Segment Start: DATA

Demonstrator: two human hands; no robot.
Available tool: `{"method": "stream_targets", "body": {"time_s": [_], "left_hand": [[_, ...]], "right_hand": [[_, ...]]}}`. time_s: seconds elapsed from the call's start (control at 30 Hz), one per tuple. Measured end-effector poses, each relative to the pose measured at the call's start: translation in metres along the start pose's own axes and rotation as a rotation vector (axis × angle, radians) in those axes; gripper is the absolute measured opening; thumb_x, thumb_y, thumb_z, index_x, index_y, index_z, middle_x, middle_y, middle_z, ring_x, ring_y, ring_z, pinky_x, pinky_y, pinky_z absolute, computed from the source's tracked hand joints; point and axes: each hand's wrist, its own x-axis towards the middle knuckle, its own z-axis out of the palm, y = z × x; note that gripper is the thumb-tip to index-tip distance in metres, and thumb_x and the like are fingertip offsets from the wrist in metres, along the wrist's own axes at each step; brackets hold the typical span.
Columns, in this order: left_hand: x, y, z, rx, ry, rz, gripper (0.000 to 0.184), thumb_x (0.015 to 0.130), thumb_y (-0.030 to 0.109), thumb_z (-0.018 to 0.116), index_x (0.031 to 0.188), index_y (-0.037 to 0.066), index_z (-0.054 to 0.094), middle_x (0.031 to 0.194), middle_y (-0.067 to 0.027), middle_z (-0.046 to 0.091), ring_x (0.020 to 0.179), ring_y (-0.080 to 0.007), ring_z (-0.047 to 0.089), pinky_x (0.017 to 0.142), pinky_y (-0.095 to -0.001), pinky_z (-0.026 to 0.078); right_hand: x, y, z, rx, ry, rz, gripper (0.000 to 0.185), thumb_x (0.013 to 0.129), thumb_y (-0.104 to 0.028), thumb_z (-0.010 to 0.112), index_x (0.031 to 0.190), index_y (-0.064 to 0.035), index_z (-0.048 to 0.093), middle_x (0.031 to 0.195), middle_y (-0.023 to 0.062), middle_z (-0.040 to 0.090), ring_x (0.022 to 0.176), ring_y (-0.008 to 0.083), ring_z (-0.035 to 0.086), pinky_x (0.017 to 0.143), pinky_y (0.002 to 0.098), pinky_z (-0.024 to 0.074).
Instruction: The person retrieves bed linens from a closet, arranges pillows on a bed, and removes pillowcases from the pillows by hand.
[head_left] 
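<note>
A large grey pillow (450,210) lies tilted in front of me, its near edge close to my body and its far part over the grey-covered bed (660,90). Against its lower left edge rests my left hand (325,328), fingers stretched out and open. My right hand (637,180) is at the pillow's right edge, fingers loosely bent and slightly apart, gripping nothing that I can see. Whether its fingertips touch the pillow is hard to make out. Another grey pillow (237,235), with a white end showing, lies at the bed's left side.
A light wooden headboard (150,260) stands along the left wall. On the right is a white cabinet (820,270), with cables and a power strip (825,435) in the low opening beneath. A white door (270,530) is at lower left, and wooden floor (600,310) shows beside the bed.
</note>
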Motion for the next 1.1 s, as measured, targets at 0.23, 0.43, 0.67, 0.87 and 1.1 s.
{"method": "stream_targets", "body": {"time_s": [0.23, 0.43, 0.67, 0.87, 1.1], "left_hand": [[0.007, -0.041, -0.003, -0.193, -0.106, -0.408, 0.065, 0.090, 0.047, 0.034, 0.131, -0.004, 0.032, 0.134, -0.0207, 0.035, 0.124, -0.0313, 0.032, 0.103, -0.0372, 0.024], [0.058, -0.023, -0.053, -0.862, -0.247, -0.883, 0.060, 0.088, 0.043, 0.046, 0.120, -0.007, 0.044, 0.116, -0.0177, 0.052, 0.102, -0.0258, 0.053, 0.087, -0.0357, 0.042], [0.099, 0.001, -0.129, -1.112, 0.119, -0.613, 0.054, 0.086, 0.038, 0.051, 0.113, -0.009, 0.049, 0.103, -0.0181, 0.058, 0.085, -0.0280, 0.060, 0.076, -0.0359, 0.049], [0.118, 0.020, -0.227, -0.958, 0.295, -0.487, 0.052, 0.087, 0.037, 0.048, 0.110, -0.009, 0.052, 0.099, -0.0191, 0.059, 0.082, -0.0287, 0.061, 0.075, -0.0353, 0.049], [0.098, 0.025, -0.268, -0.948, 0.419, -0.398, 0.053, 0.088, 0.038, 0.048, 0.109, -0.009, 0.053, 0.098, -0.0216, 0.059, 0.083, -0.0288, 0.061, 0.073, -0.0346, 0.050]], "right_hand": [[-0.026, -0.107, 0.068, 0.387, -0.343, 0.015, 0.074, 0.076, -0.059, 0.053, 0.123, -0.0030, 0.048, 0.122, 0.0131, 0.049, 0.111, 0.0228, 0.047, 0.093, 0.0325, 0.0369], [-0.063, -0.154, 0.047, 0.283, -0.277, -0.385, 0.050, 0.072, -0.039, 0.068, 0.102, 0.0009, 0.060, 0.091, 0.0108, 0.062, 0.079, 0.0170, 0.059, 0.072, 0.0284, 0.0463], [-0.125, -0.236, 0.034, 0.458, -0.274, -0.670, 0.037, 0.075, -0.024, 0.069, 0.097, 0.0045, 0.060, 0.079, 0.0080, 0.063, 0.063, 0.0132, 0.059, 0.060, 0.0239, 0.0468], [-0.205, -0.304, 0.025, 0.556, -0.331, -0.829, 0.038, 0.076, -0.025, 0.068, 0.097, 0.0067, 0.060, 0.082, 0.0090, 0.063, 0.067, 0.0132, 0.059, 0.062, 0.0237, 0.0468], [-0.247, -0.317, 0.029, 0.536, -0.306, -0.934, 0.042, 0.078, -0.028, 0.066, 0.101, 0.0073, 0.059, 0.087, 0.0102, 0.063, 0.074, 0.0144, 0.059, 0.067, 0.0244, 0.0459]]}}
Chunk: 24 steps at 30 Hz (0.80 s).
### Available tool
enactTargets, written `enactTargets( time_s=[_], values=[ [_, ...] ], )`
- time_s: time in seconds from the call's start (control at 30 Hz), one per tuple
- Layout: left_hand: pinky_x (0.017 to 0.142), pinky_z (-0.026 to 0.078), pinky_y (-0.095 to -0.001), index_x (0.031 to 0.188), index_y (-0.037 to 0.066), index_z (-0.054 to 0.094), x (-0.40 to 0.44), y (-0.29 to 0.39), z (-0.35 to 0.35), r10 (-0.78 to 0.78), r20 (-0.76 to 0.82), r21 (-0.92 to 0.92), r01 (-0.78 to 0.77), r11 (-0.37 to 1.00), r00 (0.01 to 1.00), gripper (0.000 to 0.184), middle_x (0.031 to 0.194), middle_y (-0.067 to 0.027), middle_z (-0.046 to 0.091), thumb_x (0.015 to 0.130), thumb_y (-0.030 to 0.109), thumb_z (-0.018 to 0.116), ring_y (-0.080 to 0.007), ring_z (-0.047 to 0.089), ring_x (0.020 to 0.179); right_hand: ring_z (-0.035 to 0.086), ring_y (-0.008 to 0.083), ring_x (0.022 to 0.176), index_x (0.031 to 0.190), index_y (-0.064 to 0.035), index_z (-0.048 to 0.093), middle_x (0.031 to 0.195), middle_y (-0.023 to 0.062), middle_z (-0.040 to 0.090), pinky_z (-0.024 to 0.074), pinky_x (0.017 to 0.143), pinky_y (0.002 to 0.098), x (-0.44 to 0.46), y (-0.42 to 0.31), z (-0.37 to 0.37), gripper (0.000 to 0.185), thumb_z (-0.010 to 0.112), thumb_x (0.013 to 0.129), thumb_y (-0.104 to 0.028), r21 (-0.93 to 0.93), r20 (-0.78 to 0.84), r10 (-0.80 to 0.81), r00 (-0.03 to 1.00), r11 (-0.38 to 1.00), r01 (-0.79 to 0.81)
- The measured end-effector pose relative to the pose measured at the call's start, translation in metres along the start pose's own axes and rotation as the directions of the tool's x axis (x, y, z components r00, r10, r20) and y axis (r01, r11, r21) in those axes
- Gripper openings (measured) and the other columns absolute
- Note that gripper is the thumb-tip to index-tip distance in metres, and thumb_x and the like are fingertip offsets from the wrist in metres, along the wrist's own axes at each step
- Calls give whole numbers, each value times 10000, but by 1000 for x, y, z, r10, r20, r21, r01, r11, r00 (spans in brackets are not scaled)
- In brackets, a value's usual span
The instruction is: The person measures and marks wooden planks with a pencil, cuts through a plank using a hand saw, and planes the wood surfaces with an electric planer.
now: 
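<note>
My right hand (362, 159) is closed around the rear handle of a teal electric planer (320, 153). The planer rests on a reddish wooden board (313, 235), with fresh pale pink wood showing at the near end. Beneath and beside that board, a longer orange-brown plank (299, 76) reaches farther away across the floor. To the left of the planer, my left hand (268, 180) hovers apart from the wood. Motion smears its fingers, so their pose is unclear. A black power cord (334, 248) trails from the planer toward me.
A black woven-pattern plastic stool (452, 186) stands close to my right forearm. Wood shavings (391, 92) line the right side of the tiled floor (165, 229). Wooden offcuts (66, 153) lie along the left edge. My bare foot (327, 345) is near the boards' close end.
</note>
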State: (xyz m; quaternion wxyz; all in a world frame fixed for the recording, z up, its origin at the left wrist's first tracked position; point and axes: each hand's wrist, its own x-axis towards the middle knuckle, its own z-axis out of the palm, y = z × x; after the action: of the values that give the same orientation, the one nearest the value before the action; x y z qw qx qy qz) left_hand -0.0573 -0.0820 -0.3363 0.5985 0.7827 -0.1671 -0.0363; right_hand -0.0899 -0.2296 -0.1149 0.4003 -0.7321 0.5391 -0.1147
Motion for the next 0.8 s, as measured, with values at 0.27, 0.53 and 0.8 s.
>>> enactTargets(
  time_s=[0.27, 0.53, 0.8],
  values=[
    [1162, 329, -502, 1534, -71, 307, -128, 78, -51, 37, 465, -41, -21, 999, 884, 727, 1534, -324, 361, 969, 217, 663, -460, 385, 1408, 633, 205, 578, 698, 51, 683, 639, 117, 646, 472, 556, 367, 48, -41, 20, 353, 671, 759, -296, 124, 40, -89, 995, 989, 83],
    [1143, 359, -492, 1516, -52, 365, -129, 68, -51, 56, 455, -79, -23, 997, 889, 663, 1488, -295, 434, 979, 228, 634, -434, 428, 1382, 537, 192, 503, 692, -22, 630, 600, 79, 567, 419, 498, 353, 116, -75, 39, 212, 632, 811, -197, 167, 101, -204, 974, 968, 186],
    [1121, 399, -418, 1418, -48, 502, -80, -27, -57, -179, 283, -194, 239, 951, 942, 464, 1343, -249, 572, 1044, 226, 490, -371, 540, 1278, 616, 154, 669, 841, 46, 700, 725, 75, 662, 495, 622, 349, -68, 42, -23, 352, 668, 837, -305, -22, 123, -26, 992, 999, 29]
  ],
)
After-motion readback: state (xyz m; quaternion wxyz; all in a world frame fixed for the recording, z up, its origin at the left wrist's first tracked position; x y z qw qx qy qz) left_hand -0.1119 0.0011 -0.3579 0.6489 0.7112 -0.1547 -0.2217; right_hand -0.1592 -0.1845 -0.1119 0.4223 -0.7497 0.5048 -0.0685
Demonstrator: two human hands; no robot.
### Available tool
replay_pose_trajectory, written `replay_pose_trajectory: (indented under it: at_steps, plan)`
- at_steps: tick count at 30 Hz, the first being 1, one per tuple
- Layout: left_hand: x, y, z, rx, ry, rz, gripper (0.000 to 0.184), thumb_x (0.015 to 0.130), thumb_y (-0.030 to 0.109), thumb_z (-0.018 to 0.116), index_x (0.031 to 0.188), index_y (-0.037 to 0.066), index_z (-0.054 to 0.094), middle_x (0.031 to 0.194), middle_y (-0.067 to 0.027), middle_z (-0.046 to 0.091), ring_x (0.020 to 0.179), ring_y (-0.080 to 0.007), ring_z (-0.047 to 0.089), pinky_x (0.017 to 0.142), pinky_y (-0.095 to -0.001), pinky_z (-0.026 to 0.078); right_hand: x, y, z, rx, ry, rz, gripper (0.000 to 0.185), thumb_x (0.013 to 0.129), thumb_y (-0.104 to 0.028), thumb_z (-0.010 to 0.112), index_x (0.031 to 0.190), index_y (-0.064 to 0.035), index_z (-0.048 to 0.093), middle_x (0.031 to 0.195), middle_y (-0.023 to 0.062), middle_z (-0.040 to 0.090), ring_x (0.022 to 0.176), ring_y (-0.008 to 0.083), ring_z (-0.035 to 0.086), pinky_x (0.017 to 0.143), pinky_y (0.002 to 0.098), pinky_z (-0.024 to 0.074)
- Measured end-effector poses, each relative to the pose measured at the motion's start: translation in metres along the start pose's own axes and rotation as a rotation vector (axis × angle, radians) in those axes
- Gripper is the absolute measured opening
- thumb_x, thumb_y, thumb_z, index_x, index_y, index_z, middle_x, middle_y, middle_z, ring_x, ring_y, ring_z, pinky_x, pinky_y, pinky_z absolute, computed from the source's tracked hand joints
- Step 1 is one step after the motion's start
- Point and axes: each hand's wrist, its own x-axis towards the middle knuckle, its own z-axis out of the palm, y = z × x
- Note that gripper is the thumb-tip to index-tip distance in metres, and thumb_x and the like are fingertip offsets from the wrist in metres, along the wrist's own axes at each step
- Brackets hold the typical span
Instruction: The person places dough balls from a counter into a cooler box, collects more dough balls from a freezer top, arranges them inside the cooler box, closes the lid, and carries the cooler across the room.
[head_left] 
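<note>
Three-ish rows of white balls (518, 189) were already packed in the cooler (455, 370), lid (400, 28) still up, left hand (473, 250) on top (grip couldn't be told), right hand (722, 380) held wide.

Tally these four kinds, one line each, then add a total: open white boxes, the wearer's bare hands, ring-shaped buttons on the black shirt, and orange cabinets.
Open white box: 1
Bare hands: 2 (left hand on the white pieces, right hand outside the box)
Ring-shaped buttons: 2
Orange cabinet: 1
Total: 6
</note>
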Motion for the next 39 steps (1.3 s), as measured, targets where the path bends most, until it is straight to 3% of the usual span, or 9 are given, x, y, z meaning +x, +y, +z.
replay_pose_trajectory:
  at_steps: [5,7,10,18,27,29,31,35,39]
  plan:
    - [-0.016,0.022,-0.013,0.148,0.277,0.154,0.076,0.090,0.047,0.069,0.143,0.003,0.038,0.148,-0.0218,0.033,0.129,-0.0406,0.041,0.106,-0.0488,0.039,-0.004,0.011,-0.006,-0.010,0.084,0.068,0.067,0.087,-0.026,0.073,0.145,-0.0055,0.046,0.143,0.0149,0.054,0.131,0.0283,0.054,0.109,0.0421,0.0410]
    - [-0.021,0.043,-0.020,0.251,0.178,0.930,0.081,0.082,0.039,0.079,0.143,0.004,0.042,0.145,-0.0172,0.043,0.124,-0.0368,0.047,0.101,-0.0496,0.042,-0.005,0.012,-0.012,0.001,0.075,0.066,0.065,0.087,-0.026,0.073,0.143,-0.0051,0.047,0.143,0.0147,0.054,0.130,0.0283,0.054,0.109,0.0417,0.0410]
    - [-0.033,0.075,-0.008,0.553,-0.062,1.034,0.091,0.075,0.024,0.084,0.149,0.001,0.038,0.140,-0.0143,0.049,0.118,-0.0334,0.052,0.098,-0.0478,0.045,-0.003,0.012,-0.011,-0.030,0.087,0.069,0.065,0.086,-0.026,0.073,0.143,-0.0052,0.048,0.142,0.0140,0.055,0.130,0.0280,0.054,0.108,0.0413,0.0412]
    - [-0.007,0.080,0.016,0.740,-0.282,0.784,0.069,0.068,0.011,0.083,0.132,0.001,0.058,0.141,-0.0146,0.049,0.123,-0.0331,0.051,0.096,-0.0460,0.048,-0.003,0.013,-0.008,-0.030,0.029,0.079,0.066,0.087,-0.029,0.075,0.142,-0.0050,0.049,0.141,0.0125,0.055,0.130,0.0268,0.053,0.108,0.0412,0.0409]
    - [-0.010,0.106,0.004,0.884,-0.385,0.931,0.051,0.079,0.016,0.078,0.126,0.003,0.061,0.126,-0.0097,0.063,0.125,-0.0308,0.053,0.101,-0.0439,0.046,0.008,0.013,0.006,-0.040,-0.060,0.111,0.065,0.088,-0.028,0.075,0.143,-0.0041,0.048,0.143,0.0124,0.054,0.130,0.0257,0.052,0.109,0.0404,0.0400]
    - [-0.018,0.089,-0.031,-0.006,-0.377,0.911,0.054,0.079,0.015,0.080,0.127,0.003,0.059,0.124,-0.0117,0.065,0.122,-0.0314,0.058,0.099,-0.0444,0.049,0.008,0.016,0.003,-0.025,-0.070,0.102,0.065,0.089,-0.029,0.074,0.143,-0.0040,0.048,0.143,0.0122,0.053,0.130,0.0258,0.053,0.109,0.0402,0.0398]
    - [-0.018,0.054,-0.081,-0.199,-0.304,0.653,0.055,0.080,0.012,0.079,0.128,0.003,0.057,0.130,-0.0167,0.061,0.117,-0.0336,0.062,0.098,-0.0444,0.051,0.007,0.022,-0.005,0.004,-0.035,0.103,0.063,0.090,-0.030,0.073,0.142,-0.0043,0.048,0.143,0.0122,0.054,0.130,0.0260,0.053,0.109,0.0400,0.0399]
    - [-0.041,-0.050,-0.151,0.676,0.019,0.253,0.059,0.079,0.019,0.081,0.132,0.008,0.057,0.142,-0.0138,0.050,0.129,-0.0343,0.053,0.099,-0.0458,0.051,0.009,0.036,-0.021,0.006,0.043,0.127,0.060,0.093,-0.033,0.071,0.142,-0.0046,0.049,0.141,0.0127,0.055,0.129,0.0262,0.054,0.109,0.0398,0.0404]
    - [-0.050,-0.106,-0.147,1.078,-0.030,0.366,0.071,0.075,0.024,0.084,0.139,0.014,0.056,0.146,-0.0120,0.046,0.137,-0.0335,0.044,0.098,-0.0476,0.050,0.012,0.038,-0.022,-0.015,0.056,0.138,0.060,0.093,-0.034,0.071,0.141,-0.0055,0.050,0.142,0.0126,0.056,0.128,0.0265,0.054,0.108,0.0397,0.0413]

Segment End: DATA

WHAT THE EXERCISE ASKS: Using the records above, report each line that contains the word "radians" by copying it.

SOLUTION TO THE EXERCISE:
Available tool: `{"method": "stream_targets", "body": {"time_s": [_], "left_hand": [[_, ...]], "right_hand": [[_, ...]]}}`. time_s: seconds elapsed from the call's start (control at 30 Hz), one per tuple. Measured end-effector poses, each relative to the pose measured at the call's start: translation in metres along the start pose's own axes and rotation as a rotation vector (axis × angle, radians) in those axes; gripper is the absolute measured opening; thumb_x, thumb_y, thumb_z, index_x, index_y, index_z, middle_x, middle_y, middle_z, ring_x, ring_y, ring_z, pinky_x, pinky_y, pinky_z absolute, computed from the source's tracked hand joints; point and axes: each hand's wrist, its own x-axis towards the middle knuckle, its own z-axis out of the palm, y = z × x; note that gripper is the thumb-tip to index-tip distance in metres, and thumb_x and the like are fingertip offsets from the wrist in metres, along the wrist's own axes at each step; brackets hold the typical span.
- Measured end-effector poses, each relative to the pose measured at the motion's start: translation in metres along the start pose's own axes and rotation as a rotation vector (axis × angle, radians) in those axes

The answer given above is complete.